**Problem description:**
All of the data should be repeated exactly; pictures are not part of the copy.

╭──

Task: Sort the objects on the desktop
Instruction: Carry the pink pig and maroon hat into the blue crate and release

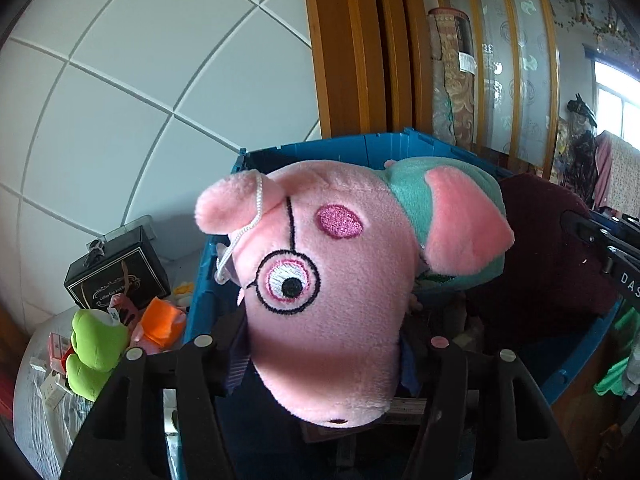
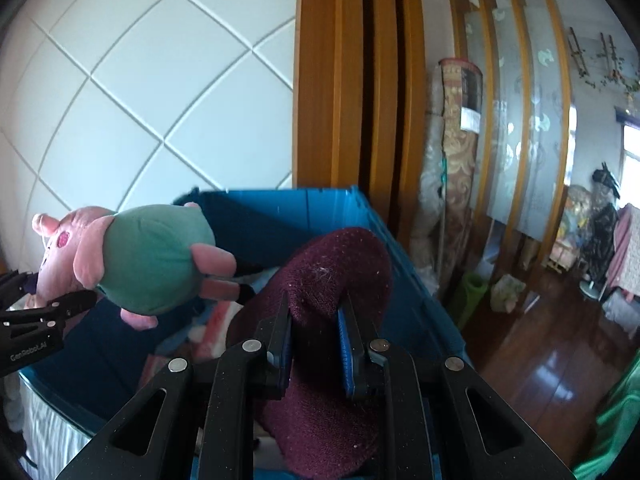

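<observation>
The pink pig plush (image 1: 328, 292), dressed in a teal green top, hangs snout-down in the left tool (image 1: 320, 344), whose two black fingers press against the sides of its head; its body and pink arm point away over the blue plastic crate (image 1: 360, 146). In the right wrist view the same pig (image 2: 148, 260) is seen from behind, held in the air above the left side of the crate (image 2: 280, 216), with the left tool (image 2: 60, 304) clamped on its head at the frame's left edge. The right tool (image 2: 314, 336) is closed on a dark maroon knitted cloth (image 2: 340, 272), its blue-lined fingers pinching a fold of it, and the cloth bulges up above them and hangs below them inside the crate. In the left wrist view this maroon cloth (image 1: 548, 248) sits at the crate's right side, just beside the pig's arm, with part of the right tool (image 1: 608, 252) next to it. More soft items in pale pink and white lie on the crate's bottom. Left of the crate, on the cloth-covered bench (image 1: 36, 412), lie a green frog plush (image 1: 96, 348), an orange soft toy (image 1: 162, 322) and a black box with gold lettering (image 1: 118, 272). Behind stand a white tiled wall (image 1: 120, 80) and a wooden door frame (image 1: 360, 40).
</observation>
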`<state>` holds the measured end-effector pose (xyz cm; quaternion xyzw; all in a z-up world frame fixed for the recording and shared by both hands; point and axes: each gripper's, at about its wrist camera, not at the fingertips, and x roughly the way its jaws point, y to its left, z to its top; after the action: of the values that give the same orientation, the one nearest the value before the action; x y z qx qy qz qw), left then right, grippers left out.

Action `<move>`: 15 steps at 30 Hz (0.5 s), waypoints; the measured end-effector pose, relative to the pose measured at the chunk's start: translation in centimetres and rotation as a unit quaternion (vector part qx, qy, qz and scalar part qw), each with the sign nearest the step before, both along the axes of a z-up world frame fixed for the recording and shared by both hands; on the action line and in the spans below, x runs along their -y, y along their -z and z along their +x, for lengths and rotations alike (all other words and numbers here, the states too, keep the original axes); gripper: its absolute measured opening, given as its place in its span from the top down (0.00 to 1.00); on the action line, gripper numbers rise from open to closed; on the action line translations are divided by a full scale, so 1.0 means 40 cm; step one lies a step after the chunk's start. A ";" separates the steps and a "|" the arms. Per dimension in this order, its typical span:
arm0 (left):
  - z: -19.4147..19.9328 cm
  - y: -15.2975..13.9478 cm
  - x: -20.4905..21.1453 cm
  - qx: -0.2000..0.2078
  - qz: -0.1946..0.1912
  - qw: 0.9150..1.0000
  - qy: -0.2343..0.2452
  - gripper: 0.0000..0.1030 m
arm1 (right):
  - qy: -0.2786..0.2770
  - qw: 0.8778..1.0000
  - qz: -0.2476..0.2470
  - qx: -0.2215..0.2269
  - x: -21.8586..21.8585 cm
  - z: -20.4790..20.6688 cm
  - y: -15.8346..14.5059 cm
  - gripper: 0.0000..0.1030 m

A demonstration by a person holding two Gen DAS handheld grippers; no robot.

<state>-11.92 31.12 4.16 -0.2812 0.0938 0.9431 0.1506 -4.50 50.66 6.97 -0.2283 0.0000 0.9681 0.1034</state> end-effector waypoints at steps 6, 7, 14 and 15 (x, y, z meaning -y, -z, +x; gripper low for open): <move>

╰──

**Finished exercise:**
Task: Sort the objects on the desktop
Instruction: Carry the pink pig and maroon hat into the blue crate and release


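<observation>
The pink pig plush (image 1: 328, 292), dressed in a teal green top, hangs snout-down in the left tool (image 1: 320, 344), whose two black fingers press against the sides of its head; its body and pink arm point away over the blue plastic crate (image 1: 360, 146). In the right wrist view the same pig (image 2: 148, 260) is seen from behind, held in the air above the left side of the crate (image 2: 280, 216), with the left tool (image 2: 60, 304) clamped on its head at the frame's left edge. The right tool (image 2: 314, 336) is closed on a dark maroon knitted cloth (image 2: 340, 272), its blue-lined fingers pinching a fold of it, and the cloth bulges up above them and hangs below them inside the crate. In the left wrist view this maroon cloth (image 1: 548, 248) sits at the crate's right side, just beside the pig's arm, with part of the right tool (image 1: 608, 252) next to it. More soft items in pale pink and white lie on the crate's bottom. Left of the crate, on the cloth-covered bench (image 1: 36, 412), lie a green frog plush (image 1: 96, 348), an orange soft toy (image 1: 162, 322) and a black box with gold lettering (image 1: 118, 272). Behind stand a white tiled wall (image 1: 120, 80) and a wooden door frame (image 1: 360, 40).
</observation>
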`<state>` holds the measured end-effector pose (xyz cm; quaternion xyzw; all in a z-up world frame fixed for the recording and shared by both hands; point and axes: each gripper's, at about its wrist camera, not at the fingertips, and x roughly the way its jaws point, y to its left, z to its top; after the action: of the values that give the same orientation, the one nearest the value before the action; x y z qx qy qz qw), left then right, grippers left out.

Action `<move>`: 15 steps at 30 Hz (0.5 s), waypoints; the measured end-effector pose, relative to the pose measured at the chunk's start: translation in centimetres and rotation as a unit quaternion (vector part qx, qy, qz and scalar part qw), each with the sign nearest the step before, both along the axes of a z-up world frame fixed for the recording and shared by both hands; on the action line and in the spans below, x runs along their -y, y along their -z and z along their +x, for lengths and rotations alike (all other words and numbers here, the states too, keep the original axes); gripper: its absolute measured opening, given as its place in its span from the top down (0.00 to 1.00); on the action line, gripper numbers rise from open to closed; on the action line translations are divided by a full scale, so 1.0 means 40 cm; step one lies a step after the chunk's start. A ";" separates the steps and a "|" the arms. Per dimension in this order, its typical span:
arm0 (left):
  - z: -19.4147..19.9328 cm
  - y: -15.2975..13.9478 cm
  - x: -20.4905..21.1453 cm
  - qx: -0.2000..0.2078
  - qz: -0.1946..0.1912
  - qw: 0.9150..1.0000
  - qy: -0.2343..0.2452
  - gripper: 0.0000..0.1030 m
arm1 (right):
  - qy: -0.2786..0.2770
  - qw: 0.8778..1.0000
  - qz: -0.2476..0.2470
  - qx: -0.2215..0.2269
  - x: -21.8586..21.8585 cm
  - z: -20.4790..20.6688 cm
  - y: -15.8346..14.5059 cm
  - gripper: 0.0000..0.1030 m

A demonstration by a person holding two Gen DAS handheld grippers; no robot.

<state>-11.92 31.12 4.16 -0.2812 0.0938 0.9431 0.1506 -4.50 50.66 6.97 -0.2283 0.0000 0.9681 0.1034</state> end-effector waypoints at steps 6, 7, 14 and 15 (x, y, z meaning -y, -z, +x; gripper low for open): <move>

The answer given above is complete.